Dish

This dish was one of 13 objects investigated in 2019 as part of ‘Gendering Interpretations’: a collaborative project between the V&A, University of Plymouth, Vasa Museum (Stockholm), Lund University, Leiden University and the University of Western Australia.

Repository

Victoria & Albert Museum

Number

1712-1876

Blue and White Dish

Public Access Description:

This dish was one of 13 objects investigated in 2019 as part of ‘Gendering Interpretations’: a collaborative project between the V&A, University of Plymouth, Vasa Museum (Stockholm), Lund University, Leiden University and the University of Western Australia.

Chinese blue and white pottery was introduced to the Middle East and Southeast Asia by the treasure voyages of Admiral Zheng He, who was made a eunuch at around ten years old following capture by the Chinese army. Eunuchs played a key role in Ming Chinese political administration: they were perceived to be exceptionally loyal to the emperor as they could not have children who they would want to promote, and to be safe to serve female members of the emperor’s household without the risk of illegitimate children. This meant that castration of one’s children, or self-castration, was a route to economic security. It also presented an opportunity for people assigned male at birth who wanted castration for gendered reasons, and for intersex children, who were sometimes sent to the imperial palace as ‘natural eunuchs’. Despite being castrated, Chinese eunuchs were still able to fashion themselves as masculine by adopting children, acting as patriarchs within their kinship groups, and exerting political and socioeconomic power.

Zheng He’s treasure voyages brought Chinese men and eunuchs into contact with a variety of different cultures whose gender relations differed from their own, and their voyage accounts consistently comment on this. Some sailors chose to stay behind in the places they visited – notably Malacca – in order to marry local women. This was diplomatically and commercially advantageous, but involved clashes of gender ideology: in southeast Asia, women had a high level of economic, political and social autonomy, and marriage involved the transfer of wealth from the male to the female side, both of which conflicted with patriarchal Chinese Confucianism.

 

Curatorial comment:

This dish was one of 13 objects investigated in 2019 as part of ‘Gendering Interpretations’: a collaborative project between the V&A, University of Plymouth, Vasa Museum (Stockholm), Lund University, Leiden University and the University of Western Australia. This project aimed to recover the complex gender dynamics that made objects meaningful to early modern people, and to increase the visibility of women and LGBTQ people in museum collections. Research on the V&A objects was carried out by Dr Kit Heyam, with support on the link between blue and white pottery and Chinese eunuchs from Dan Vo.
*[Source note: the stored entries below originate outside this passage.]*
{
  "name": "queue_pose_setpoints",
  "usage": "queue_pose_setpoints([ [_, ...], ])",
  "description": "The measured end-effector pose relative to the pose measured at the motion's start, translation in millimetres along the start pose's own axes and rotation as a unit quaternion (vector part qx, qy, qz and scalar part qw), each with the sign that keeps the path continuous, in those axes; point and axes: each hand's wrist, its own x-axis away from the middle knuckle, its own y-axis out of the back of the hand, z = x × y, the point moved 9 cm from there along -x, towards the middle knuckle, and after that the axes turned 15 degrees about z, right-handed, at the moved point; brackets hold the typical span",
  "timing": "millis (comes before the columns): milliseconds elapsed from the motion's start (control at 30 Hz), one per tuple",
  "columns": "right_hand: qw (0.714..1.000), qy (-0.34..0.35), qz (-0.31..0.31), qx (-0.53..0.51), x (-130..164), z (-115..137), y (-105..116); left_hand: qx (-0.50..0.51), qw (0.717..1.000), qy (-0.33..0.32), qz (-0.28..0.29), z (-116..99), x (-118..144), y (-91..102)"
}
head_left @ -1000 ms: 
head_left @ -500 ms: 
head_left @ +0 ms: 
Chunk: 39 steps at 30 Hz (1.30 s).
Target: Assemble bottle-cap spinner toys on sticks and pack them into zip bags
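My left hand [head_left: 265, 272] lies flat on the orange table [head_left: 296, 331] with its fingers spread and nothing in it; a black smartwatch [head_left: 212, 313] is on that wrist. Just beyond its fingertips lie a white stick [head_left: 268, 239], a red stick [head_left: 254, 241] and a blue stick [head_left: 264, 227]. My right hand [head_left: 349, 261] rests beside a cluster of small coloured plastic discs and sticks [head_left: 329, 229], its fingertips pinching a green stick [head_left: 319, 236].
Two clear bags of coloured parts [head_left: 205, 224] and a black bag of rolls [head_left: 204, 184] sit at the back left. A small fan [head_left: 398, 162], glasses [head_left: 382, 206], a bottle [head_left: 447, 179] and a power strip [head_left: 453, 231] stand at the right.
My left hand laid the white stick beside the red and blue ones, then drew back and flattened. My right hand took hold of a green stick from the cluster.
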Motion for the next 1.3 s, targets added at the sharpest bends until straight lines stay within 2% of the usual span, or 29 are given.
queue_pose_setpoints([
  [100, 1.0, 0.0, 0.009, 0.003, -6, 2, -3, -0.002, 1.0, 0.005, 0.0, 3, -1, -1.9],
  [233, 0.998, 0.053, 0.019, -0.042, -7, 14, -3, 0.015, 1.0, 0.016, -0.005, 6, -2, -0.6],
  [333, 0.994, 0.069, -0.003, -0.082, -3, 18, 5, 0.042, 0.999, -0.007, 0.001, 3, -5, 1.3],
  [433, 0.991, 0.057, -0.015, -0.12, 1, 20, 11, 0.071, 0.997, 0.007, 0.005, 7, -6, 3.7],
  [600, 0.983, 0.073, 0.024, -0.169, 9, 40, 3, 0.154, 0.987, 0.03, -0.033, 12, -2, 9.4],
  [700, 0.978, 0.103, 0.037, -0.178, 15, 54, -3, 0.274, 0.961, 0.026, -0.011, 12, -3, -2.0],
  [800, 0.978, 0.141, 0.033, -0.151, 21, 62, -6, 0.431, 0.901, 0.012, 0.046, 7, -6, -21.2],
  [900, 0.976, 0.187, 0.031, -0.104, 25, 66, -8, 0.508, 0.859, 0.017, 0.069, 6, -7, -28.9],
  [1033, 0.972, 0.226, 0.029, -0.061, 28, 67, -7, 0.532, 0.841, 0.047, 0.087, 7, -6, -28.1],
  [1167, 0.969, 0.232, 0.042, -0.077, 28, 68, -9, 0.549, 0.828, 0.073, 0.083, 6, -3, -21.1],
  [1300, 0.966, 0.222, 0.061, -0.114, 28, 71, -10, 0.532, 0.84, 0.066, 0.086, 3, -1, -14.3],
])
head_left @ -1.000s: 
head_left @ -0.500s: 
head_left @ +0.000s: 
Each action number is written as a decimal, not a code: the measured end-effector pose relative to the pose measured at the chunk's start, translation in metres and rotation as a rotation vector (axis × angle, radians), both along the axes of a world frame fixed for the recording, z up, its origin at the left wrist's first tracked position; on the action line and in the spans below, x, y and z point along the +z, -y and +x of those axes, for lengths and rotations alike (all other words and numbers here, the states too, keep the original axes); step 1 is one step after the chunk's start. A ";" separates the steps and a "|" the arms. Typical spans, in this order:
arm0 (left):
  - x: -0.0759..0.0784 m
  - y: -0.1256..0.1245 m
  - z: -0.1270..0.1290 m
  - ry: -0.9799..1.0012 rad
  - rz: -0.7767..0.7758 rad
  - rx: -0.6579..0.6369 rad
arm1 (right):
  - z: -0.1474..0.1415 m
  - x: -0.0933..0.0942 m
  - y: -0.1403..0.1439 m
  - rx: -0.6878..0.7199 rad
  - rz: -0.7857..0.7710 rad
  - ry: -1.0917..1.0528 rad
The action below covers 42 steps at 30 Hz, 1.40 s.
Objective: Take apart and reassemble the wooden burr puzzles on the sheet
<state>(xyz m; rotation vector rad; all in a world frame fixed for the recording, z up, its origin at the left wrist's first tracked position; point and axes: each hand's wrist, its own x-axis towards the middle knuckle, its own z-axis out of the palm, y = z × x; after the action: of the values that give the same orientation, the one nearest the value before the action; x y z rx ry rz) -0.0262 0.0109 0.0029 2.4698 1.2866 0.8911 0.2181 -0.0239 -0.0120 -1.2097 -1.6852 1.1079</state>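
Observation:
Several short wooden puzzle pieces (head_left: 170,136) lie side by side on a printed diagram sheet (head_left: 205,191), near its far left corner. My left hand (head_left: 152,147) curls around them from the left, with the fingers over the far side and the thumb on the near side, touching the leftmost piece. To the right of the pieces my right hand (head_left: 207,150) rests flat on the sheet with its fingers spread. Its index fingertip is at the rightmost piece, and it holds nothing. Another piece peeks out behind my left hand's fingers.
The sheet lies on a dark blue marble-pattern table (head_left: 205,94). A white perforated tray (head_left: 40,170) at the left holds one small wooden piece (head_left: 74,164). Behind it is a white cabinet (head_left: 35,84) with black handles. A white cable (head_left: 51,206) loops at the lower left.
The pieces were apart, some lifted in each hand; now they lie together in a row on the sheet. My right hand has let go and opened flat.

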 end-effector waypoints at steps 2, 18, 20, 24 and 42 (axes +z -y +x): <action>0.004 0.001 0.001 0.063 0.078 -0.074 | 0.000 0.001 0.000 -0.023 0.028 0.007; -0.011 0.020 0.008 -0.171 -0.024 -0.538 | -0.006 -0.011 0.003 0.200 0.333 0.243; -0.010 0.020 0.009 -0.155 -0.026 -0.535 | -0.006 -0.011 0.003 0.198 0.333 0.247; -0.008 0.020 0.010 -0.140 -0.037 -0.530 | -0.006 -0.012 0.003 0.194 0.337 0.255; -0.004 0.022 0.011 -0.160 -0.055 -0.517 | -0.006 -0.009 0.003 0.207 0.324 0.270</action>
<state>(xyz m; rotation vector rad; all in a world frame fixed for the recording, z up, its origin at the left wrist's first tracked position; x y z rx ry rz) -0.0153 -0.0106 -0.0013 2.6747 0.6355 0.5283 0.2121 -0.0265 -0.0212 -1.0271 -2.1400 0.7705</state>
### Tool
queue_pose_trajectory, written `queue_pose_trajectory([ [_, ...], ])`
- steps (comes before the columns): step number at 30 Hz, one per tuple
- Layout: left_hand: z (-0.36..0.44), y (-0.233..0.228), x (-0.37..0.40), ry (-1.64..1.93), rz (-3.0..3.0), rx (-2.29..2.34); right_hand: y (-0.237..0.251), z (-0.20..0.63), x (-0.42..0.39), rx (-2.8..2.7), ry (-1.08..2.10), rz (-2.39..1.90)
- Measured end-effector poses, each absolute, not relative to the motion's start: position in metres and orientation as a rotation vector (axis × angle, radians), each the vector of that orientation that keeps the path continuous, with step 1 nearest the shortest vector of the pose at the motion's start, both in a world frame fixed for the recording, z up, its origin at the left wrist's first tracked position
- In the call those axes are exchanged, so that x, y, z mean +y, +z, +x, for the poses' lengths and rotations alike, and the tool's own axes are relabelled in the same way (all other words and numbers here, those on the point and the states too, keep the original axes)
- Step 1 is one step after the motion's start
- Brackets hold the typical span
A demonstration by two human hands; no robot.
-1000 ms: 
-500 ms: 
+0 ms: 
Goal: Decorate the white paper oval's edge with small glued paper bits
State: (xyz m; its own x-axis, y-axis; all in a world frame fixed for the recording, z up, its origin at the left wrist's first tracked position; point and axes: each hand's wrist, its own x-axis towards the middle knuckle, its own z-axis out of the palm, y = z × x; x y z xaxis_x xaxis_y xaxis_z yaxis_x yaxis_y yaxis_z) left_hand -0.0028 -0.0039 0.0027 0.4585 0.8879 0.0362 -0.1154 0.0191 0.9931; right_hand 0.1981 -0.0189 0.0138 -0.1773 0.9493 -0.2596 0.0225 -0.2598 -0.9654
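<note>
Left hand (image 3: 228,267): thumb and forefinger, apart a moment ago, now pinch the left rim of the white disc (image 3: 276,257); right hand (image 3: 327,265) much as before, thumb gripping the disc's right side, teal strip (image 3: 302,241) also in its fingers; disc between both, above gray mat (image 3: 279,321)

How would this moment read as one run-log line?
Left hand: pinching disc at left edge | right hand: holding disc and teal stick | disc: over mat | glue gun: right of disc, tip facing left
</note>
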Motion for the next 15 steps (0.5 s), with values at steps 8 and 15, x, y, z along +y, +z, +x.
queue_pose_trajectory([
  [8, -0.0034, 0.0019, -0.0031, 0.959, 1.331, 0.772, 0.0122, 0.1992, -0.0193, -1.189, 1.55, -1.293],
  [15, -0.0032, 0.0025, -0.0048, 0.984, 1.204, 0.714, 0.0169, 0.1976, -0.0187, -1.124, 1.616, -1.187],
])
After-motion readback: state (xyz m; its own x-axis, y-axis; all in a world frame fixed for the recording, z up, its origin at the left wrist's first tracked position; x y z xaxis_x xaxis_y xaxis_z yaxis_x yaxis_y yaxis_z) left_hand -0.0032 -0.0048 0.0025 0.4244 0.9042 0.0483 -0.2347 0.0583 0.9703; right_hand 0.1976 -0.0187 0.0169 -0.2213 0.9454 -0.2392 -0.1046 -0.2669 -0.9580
In addition to the findings noted in the Public Access Description, research on this object revealed the following:

Zheng He (born Ma He) was born into a Muslim family in Mongol-controlled Yunnan province. Eunuchs in Ming China, like Zheng He, often came from minority or conquered cultures: this provided imperial authorities with a way to reconcile their perceived political need for eunuchs with the undesirability of castration in Chinese Confucian philosophy. Eunuchs were only reinterpreted as feminised males in the twentieth century, following the influence of Western sexology. Before this, while they were seen as more ‘yin’ (the female element of the Chinese yin/yang gender binary) than men, they were not exempt from masculine self-fashioning. Indeed, their castration arguably facilitated this: given the civic influence of eunuchs, castration was a route to increased political power.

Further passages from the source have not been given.